### [PROMPT]
Your job is to return every line of the listing holding the string "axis".

----

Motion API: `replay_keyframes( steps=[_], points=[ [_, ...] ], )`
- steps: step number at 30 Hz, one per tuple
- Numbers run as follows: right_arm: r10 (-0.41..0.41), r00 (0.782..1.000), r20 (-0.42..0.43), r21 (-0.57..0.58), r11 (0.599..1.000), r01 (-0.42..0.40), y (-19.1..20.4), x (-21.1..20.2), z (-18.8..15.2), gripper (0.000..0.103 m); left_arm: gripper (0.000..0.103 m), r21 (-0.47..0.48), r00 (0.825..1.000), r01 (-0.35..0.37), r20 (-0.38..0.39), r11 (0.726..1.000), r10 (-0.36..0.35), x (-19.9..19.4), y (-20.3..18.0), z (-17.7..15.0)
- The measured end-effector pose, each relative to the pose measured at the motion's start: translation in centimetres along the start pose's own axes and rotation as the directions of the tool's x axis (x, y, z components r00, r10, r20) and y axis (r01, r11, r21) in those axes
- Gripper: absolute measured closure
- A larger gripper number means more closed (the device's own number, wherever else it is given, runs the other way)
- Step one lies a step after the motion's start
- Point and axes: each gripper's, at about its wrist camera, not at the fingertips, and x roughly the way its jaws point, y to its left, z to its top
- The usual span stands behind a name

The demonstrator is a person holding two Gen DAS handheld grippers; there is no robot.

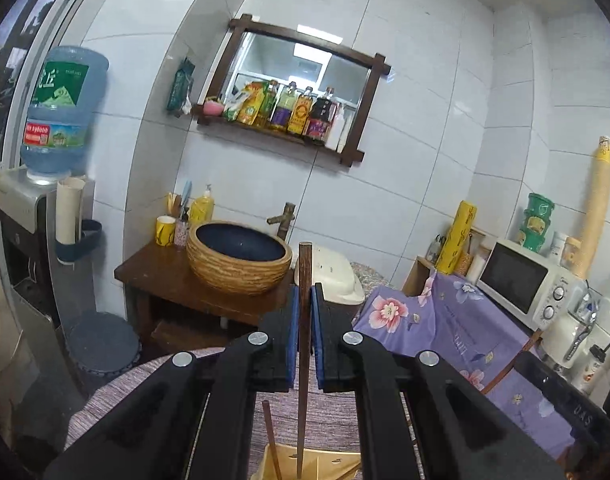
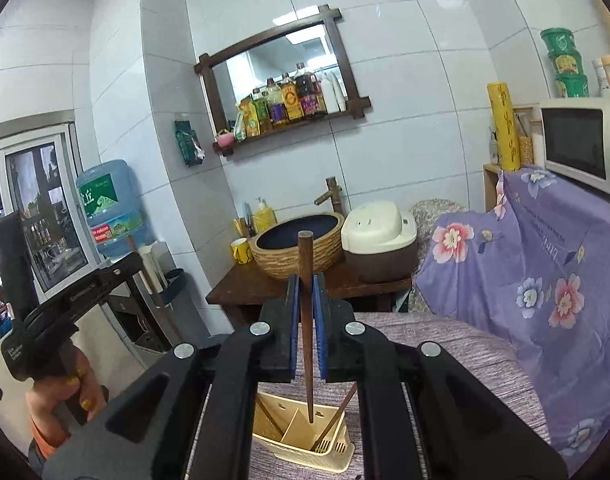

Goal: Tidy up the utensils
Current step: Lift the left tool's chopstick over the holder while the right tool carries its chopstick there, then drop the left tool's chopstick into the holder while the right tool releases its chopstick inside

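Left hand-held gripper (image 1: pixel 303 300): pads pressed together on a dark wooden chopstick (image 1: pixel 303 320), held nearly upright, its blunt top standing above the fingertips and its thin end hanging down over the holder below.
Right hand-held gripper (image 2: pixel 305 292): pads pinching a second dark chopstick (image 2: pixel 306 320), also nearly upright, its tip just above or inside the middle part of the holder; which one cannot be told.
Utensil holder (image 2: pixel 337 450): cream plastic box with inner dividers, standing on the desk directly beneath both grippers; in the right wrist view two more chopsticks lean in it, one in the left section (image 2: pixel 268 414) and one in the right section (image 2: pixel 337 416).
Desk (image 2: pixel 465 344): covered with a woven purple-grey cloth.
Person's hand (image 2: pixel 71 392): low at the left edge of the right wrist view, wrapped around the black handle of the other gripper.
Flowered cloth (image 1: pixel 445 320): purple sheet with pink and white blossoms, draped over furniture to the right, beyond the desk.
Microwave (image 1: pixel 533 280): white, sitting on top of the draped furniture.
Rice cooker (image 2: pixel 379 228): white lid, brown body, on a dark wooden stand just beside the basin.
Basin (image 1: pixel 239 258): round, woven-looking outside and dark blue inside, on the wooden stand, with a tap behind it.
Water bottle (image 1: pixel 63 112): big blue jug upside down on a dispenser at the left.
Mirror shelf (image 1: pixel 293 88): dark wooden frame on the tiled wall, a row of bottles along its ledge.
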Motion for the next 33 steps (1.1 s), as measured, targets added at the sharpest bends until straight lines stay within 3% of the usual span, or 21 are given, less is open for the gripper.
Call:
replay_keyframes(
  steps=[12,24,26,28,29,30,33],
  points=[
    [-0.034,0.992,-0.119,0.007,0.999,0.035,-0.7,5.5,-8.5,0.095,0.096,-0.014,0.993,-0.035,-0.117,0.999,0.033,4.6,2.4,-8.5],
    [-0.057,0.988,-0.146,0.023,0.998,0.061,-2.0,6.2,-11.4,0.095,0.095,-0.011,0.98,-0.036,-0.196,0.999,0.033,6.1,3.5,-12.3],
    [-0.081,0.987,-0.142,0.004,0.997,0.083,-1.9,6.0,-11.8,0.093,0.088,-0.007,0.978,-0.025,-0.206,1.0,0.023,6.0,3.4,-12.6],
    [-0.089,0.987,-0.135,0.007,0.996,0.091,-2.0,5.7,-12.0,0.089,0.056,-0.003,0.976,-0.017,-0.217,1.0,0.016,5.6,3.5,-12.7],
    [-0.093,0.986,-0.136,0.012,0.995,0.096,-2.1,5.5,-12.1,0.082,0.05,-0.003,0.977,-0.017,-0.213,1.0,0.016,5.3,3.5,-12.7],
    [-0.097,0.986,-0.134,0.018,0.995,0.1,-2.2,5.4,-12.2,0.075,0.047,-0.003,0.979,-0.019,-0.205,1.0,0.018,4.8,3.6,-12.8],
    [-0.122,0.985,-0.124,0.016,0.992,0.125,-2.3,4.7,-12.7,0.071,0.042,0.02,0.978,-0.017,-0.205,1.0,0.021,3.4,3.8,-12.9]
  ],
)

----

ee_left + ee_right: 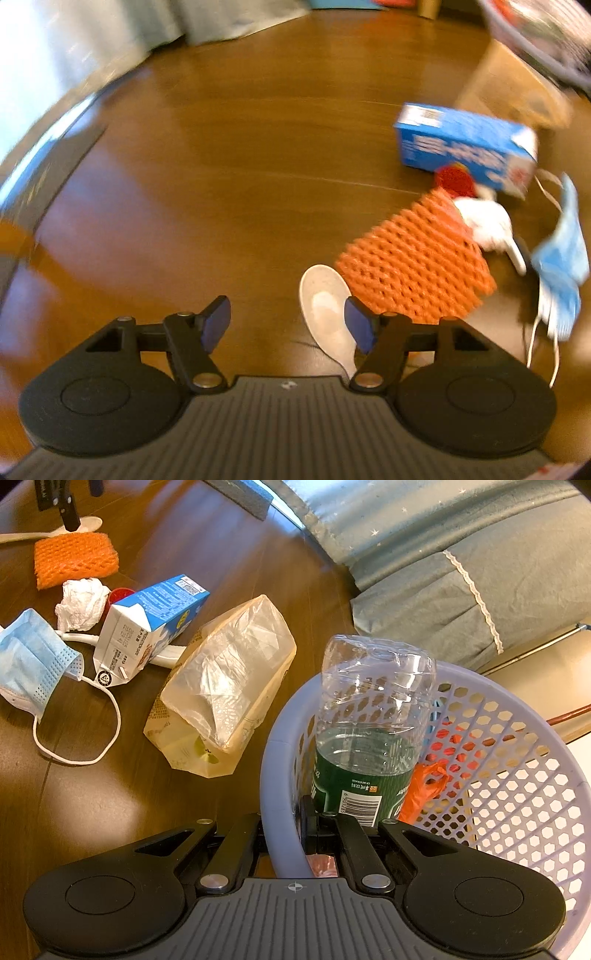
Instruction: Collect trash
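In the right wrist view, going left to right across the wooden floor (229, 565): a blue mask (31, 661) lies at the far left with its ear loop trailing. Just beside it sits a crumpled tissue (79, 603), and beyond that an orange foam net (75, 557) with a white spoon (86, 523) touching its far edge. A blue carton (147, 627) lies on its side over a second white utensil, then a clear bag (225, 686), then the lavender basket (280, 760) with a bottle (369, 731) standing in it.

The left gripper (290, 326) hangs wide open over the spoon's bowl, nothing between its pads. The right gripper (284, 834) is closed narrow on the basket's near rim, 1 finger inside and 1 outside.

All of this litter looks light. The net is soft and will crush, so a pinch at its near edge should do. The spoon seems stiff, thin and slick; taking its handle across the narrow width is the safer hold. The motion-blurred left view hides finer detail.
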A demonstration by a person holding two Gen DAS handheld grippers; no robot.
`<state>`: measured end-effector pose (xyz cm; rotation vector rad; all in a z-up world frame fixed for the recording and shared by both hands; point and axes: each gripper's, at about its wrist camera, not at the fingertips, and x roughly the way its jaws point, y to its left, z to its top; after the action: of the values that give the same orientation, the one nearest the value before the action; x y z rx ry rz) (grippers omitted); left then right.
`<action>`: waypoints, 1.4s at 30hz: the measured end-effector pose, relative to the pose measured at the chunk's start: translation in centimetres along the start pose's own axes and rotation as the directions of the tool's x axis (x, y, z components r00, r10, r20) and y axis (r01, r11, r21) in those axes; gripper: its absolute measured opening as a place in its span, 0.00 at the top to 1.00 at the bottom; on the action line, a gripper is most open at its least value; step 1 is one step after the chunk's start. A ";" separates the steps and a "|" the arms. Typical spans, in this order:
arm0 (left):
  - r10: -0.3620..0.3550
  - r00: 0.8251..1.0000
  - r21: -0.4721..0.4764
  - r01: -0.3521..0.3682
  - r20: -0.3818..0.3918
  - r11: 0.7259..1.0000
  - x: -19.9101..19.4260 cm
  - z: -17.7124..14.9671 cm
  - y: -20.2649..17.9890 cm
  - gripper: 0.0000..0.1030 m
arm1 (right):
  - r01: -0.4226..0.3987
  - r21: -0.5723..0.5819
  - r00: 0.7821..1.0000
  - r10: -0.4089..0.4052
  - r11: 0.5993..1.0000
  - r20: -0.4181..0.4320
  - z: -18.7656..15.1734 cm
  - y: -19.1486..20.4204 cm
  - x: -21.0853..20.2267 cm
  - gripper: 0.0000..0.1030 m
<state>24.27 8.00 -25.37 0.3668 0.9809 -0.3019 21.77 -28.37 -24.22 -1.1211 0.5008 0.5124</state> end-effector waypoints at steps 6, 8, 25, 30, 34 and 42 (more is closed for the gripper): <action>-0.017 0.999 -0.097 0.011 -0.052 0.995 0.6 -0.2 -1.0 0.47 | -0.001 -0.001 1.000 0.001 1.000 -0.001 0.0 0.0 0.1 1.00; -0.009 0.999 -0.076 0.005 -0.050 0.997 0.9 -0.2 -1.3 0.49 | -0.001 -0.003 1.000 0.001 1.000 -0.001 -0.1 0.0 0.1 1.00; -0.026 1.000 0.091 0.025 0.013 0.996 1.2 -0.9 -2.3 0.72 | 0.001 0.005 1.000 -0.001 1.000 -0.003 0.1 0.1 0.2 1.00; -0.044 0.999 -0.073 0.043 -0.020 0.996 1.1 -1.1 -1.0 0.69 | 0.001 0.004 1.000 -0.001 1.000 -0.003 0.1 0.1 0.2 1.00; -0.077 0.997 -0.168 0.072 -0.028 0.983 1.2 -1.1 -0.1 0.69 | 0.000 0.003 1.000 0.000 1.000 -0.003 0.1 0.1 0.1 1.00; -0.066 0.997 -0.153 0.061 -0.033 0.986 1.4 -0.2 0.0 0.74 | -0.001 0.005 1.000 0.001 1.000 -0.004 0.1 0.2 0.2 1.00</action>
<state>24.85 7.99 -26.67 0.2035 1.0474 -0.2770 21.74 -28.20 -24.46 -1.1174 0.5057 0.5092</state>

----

### [SOLUTION TO THE EXERCISE]
- The measured end-effector pose, each relative to the pose measured at the motion's start: translation in centimetres along the start pose's own axes and rotation as the directions of the tool's x axis (x, y, z components r00, r10, r20) and y axis (r01, r11, r21) in those axes
`<action>`: waypoints, 1.4s at 30hz: the measured end-effector pose, relative to the pose measured at the chunk's start: translation in centimetres along the start pose's own axes and rotation as the directions of the tool's x axis (x, y, z components r00, r10, r20) and y axis (r01, r11, r21) in those axes; gripper: its absolute measured opening as a place in its span, 0.00 at the top to 1.00 at the bottom; on the action line, a gripper is most open at its least value; step 1 is one step after the chunk's start. A ";" separates the steps and a "|" the arms. Typical spans, in this order:

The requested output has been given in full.